An interesting thing about registry is that the current iteration became law in 1986. In 1986, a requirement that a person be in the United States since January 1, 1972, meant the person had to be here for 14 years. With the passage of time registry is of reducing utility, as now a person would have to show residence here for 42 years. In all that time, the person would have to have avoided removal proceedings, disqualifying criminal convictions or conduct, and had no other way of achieving a legal status, including the 1986 amnesty.

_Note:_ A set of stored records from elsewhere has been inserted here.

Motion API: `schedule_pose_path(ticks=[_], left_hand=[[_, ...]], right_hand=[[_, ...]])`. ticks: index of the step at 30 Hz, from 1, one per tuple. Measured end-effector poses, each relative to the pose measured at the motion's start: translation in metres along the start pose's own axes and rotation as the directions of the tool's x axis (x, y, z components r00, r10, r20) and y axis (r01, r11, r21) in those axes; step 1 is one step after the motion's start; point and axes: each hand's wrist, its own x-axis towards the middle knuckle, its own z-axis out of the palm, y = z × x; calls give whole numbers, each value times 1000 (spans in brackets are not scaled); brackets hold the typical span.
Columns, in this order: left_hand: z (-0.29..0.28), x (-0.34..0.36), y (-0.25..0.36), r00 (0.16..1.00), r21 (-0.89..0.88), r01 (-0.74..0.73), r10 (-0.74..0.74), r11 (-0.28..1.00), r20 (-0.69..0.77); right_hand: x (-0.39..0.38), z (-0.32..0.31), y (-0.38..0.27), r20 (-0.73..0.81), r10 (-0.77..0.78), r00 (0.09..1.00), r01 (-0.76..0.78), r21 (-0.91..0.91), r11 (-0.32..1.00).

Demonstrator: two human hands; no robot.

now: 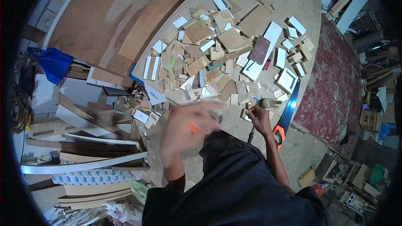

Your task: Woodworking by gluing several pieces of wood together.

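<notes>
My left hand [184, 127] is smeared by motion in front of the table's near edge. An orange spot [193, 128] shows against it, and I cannot make out what that belongs to. My right hand [260, 119] is closed in a pinch at the near edge, and whatever sits between its fingertips is too small to name. Just beyond it lies a pale bottle-like object [269, 103]. To its right, a handsaw with an orange handle [279, 136] rests along the table's right edge, its blade bluish.
Wood offcuts [201, 65] crowd the table [289, 0]. On a long white board [268, 37] lies a brown block [259, 50], with red-handled pliers [268, 62] beside it. Curved boards [83, 165] are stacked at the left. A dark red panel [333, 79] stands right of the table.
</notes>
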Motion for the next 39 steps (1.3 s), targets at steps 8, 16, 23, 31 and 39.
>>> schedule_pose_path(ticks=[8,16,23,31,39], left_hand=[[8,-31,-360,751,107,538,-417,836,-512],[14,22,-407,548,458,835,-380,304,-746],[9,31,-417,653,293,687,-388,665,-650],[-1,21,-451,737,-346,277,-429,896,-522],[-100,26,-435,529,430,773,-100,467,-843]], right_hand=[[33,23,10,164,75,984,-54,-126,991],[59,36,-19,171,21,985,17,-216,976],[59,36,-3,233,65,970,-14,-214,977],[63,40,-10,235,108,966,-55,-220,974],[52,37,3,197,107,974,-63,-216,974]])
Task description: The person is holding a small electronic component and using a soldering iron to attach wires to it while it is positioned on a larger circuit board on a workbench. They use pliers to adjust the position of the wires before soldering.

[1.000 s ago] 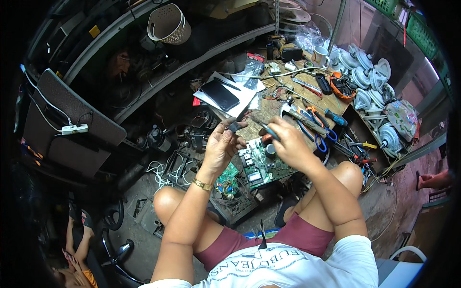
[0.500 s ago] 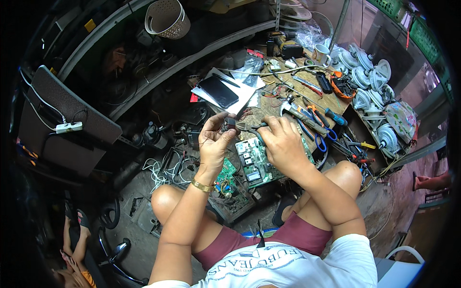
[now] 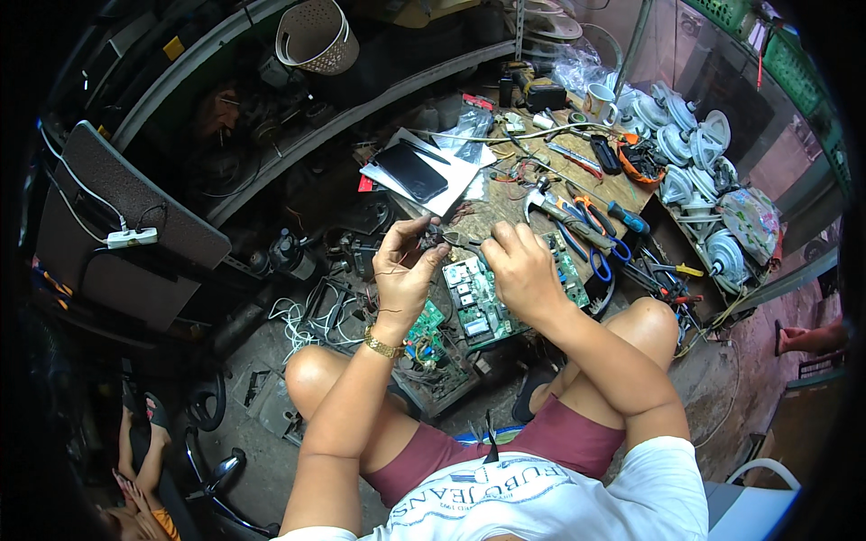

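Observation:
Between the thumb and fingers of my left hand (image 3: pixel 403 268) is a small dark part (image 3: pixel 433 237), maybe a coil or motor piece; its exact kind does not show. My right hand (image 3: pixel 521 270) is closed round a pair of pliers (image 3: pixel 462 240), whose metal jaws reach the small part. Most of the handles are hidden under my fingers. A thin wire hangs by my left wrist. Below my right hand lies a green circuit board (image 3: pixel 478 311) with white components. Another green board (image 3: pixel 426 335) sits lower, beside my left forearm.
On the wooden bench (image 3: pixel 505 206) are a black phone (image 3: pixel 411 173) on papers, a hammer (image 3: pixel 564 216), blue-handled scissors (image 3: pixel 603 261), a screwdriver (image 3: pixel 629 217) and a mug (image 3: pixel 599 102). Several white round parts (image 3: pixel 677 144) fill the right side. White cables (image 3: pixel 302 325) lie left of my knee.
My left fingers have turned the small dark part, and the pliers' jaws now meet it at a different angle. My right hand has rotated slightly, with its fingers curled more.

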Demonstrator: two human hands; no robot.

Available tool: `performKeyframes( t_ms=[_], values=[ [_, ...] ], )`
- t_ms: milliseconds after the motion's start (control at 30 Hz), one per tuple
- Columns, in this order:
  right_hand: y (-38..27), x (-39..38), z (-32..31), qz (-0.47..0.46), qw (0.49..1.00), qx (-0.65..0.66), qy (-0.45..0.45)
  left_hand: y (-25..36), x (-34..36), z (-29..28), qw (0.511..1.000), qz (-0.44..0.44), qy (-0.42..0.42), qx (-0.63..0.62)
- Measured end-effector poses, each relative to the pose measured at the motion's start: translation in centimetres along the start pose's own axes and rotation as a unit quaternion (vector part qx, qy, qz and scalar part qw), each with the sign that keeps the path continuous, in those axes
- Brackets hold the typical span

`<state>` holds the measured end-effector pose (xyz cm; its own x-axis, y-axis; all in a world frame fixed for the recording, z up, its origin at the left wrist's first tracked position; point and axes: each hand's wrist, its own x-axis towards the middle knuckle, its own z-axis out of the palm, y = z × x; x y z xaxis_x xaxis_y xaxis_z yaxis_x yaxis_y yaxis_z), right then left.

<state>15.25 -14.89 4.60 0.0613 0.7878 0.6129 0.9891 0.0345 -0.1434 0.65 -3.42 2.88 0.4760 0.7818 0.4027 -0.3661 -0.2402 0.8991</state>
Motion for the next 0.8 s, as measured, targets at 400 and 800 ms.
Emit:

In this case, a curiosity to me is whether the ineffective assistance that led to reopening was the failure in 2011 to ask for amnesty. The immigration court’s governing regulations require that the immigration judge indicate potential available relief as discussed here. “The immigration judge shall inform the alien of his or her apparent eligibility to apply for any of the benefits enumerated in this chapter and shall afford the alien an opportunity to make application during the hearing….” 8 CFR § 1240.11(a)(2). As the immigration judge in the case, Leonard I. Shapiro has been an immigration judge for more than 20 years, it seems unlikely he would overlook registry as a form of relief. More likely, Mr. Obama’s first attorney decided not to pursue it.
There does not seem to be any mysterious intervention from above to help Mr. Obama. He was eligible for registry and pursued it. Nothing indicates that when he was denied relief in the 1980’s, that he was placed in removal proceedings then. Reopening a proceeding after a lengthy period is difficult as motions to reopen are time barred (90 days), and while the time bar can be tolled (extended) based on ineffective assistance of counsel, there is a duty to discover and act on the ineffective assistance in a reasonably speedy fashion. Twenty-five years would have been a long time. Also, amnesty denials were not sent to immigration court for removal proceedings as the program was based on undocumented aliens turning themselves in to seek amnesty and few would have done it if turning oneself in could lead to removal. See, INA § 245A(c)(5).
It is true that with the agreement of the government, the BIA will reopen a case after the period allowed and that would have required the government’s doing something nice for Mr. Obama that it does not ordinarily do when there is a DUI in the case. However, as stated, there is no evidence of a deportation before 2011. Instead, it appears Mr. Obama was eligible and deserving of registry and though he could have sought it decades ago, it is a rare (now) but valid form of relief and he was eligible for it.
If anyone has additional facts to shed on what happened, please share. Posted December 8, 2013.